Problem requirements:
Copy all lines below exactly as written. Leave pictures out.

Data provided:
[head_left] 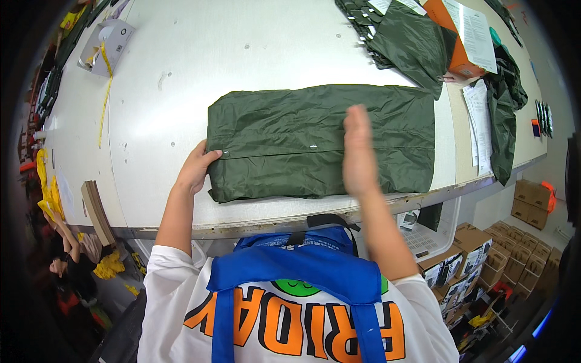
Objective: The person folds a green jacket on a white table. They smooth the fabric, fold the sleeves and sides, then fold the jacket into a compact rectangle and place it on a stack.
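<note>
A dark green, thin, shiny fabric piece point(272, 127), perhaps rainwear, lies folded into a wide rectangle on the white table point(157, 115). A seam runs along its middle, with small white spots on it. At its left edge, my left hand point(196, 166) has the thumb on top of the fabric; the other fingers are partly hidden at the edge. My right hand point(360, 151) stands edge-on over the right half, fingers stretched out and slightly blurred. I cannot tell whether it touches the fabric.
More green fabric point(411, 45) is piled at the far right beside an orange box point(457, 30) and papers point(478, 121). A white box point(106, 45) and yellow tape measure point(105, 97) lie far left. Another person point(75, 251) handles yellow fabric at left. Cartons point(466, 242) stand below right.
</note>
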`<state>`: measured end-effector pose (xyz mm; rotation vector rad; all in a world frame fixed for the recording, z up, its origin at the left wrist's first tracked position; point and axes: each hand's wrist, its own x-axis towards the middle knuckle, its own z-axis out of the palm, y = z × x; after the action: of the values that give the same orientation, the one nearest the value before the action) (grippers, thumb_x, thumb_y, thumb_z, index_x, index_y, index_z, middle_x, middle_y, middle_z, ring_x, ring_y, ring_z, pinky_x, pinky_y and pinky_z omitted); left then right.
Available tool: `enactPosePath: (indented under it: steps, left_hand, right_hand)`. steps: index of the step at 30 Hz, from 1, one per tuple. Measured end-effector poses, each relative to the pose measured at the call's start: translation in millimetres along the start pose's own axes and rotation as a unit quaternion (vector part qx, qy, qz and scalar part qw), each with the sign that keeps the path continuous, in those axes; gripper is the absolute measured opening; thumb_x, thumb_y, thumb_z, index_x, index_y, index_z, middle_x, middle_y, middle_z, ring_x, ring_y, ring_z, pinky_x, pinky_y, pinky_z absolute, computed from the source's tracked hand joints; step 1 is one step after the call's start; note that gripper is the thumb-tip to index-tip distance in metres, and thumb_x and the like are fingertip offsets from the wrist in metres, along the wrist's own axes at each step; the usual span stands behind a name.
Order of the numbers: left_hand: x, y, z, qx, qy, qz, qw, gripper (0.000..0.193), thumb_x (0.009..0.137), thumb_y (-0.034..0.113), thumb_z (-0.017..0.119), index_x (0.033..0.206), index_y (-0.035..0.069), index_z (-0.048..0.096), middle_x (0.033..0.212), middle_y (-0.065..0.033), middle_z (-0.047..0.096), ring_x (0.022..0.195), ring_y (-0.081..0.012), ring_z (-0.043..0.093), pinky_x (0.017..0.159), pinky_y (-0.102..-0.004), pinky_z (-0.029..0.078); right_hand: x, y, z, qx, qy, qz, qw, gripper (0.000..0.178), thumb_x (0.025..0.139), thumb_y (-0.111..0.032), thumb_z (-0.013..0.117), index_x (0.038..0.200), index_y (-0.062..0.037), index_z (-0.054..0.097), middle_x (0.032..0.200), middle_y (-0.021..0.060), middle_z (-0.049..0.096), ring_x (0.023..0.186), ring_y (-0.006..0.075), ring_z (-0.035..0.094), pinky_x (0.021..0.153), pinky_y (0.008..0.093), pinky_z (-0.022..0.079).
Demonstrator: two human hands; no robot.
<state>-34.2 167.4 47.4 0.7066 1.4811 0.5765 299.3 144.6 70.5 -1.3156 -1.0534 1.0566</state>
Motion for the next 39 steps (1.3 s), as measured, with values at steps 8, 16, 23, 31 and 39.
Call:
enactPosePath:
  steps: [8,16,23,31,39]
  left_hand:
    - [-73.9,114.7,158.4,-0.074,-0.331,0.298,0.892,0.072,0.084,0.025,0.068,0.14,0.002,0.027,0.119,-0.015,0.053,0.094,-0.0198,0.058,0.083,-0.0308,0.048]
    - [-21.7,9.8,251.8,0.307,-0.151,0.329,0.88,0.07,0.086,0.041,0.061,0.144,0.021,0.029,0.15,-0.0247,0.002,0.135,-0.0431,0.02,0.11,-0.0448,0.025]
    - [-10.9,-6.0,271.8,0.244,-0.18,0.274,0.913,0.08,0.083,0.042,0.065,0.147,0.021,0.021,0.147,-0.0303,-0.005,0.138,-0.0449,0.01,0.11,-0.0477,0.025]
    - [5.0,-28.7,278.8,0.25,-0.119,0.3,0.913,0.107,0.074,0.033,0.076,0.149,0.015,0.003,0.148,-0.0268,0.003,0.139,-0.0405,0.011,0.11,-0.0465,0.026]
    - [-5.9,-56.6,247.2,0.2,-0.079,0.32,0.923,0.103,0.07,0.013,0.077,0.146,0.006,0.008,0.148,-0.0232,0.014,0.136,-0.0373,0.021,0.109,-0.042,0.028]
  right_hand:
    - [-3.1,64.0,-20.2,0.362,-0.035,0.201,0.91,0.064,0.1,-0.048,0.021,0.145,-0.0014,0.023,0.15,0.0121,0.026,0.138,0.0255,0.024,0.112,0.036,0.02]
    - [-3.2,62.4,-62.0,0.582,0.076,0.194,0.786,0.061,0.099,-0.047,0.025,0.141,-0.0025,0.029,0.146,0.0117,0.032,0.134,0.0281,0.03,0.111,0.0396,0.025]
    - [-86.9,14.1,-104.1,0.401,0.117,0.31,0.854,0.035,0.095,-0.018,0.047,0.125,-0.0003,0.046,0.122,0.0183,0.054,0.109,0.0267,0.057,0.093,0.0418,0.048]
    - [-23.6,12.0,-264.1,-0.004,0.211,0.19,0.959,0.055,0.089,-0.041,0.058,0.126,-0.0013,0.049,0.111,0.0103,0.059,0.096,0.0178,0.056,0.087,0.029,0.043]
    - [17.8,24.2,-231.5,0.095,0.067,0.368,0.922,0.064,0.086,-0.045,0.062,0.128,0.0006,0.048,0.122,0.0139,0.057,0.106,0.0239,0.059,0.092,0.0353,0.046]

Reply:
[head_left] 
Objective: The person folds a green jacket on a white table. They smooth the fabric, fold the sleeves and sides, then fold the jacket into a compact rectangle and place it on a stack.
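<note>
A dark green, thin, shiny fabric piece point(272, 127), perhaps rainwear, lies folded into a wide rectangle on the white table point(157, 115). A seam runs along its middle, with small white spots on it. At its left edge, my left hand point(196, 166) has the thumb on top of the fabric; the other fingers are partly hidden at the edge. My right hand point(360, 151) stands edge-on over the right half, fingers stretched out and slightly blurred. I cannot tell whether it touches the fabric.
More green fabric point(411, 45) is piled at the far right beside an orange box point(457, 30) and papers point(478, 121). A white box point(106, 45) and yellow tape measure point(105, 97) lie far left. Another person point(75, 251) handles yellow fabric at left. Cartons point(466, 242) stand below right.
</note>
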`<state>`: measured end-effector pose (xyz mm; rotation vector rad; all in a world frame fixed for the recording, z up, its origin at the left wrist's first tracked position; point and axes: each hand's wrist, its own x-axis towards the middle knuckle, its own z-axis out of the palm, y = z × x; after the action: of the values that give the same orientation, the one nearest the value before the action) (grippers, thumb_x, thumb_y, thumb_z, index_x, index_y, index_z, middle_x, middle_y, middle_z, ring_x, ring_y, ring_z, pinky_x, pinky_y and pinky_z omitted); left then right.
Available tool: `enactPosePath: (indented under it: steps, left_hand, right_hand)`. steps: index of the step at 30 Hz, from 1, one per tuple. Measured end-effector poses, each relative to the pose measured at the call's start: translation in millimetres along the start pose's own axes and rotation as a unit quaternion (vector part qx, qy, qz and scalar part qw), each with the sign that keeps the path continuous, in those axes; gripper is the absolute measured opening; thumb_x, thumb_y, thumb_z, index_x, index_y, index_z, middle_x, middle_y, middle_z, ring_x, ring_y, ring_z, pinky_x, pinky_y, pinky_z absolute, computed from the source's tracked hand joints; step 1 is one step after the call's start; note that gripper is the thumb-tip to index-tip distance in metres, and thumb_x and the like are fingertip offsets from the wrist in metres, along the wrist's own axes at each step; the usual span stands behind a name.
Order of the numbers: left_hand: x, y, z, qx, qy, qz, qw, gripper (0.000..0.193), thumb_x (0.009..0.137), thumb_y (-0.034..0.113), thumb_z (-0.017..0.119), index_x (0.033..0.206), index_y (-0.035..0.069), index_z (-0.048..0.096), middle_x (0.033..0.212), middle_y (-0.065..0.033), middle_z (-0.047..0.096), ring_x (0.022..0.195), ring_y (-0.081..0.012), ring_z (-0.043..0.093), pinky_x (0.017..0.159), pinky_y (-0.102..-0.004), pinky_z (-0.029..0.078); right_hand: x, y, z, qx, qy, qz, qw, gripper (0.000..0.178), thumb_x (0.025..0.139), thumb_y (-0.111..0.032), thumb_z (-0.013..0.117), index_x (0.038..0.200), index_y (-0.062..0.037), index_z (-0.054..0.097), middle_x (0.032..0.200), middle_y (-0.021..0.060), middle_z (-0.049..0.096), ring_x (0.023..0.186), ring_y (-0.006..0.075), ring_z (-0.035..0.094), pinky_x (0.021..0.153), pinky_y (0.008..0.093), pinky_z (-0.022..0.079).
Demonstrator: two human hands; no robot.
<state>-34.2 167.4 47.4 0.7066 1.4811 0.5765 299.3 144.6 70.5 -1.3156 -1.0534 1.0566</state>
Motion for the next 39 steps (1.3 s), as measured, with values at steps 8, 16, 23, 31 and 39.
Call:
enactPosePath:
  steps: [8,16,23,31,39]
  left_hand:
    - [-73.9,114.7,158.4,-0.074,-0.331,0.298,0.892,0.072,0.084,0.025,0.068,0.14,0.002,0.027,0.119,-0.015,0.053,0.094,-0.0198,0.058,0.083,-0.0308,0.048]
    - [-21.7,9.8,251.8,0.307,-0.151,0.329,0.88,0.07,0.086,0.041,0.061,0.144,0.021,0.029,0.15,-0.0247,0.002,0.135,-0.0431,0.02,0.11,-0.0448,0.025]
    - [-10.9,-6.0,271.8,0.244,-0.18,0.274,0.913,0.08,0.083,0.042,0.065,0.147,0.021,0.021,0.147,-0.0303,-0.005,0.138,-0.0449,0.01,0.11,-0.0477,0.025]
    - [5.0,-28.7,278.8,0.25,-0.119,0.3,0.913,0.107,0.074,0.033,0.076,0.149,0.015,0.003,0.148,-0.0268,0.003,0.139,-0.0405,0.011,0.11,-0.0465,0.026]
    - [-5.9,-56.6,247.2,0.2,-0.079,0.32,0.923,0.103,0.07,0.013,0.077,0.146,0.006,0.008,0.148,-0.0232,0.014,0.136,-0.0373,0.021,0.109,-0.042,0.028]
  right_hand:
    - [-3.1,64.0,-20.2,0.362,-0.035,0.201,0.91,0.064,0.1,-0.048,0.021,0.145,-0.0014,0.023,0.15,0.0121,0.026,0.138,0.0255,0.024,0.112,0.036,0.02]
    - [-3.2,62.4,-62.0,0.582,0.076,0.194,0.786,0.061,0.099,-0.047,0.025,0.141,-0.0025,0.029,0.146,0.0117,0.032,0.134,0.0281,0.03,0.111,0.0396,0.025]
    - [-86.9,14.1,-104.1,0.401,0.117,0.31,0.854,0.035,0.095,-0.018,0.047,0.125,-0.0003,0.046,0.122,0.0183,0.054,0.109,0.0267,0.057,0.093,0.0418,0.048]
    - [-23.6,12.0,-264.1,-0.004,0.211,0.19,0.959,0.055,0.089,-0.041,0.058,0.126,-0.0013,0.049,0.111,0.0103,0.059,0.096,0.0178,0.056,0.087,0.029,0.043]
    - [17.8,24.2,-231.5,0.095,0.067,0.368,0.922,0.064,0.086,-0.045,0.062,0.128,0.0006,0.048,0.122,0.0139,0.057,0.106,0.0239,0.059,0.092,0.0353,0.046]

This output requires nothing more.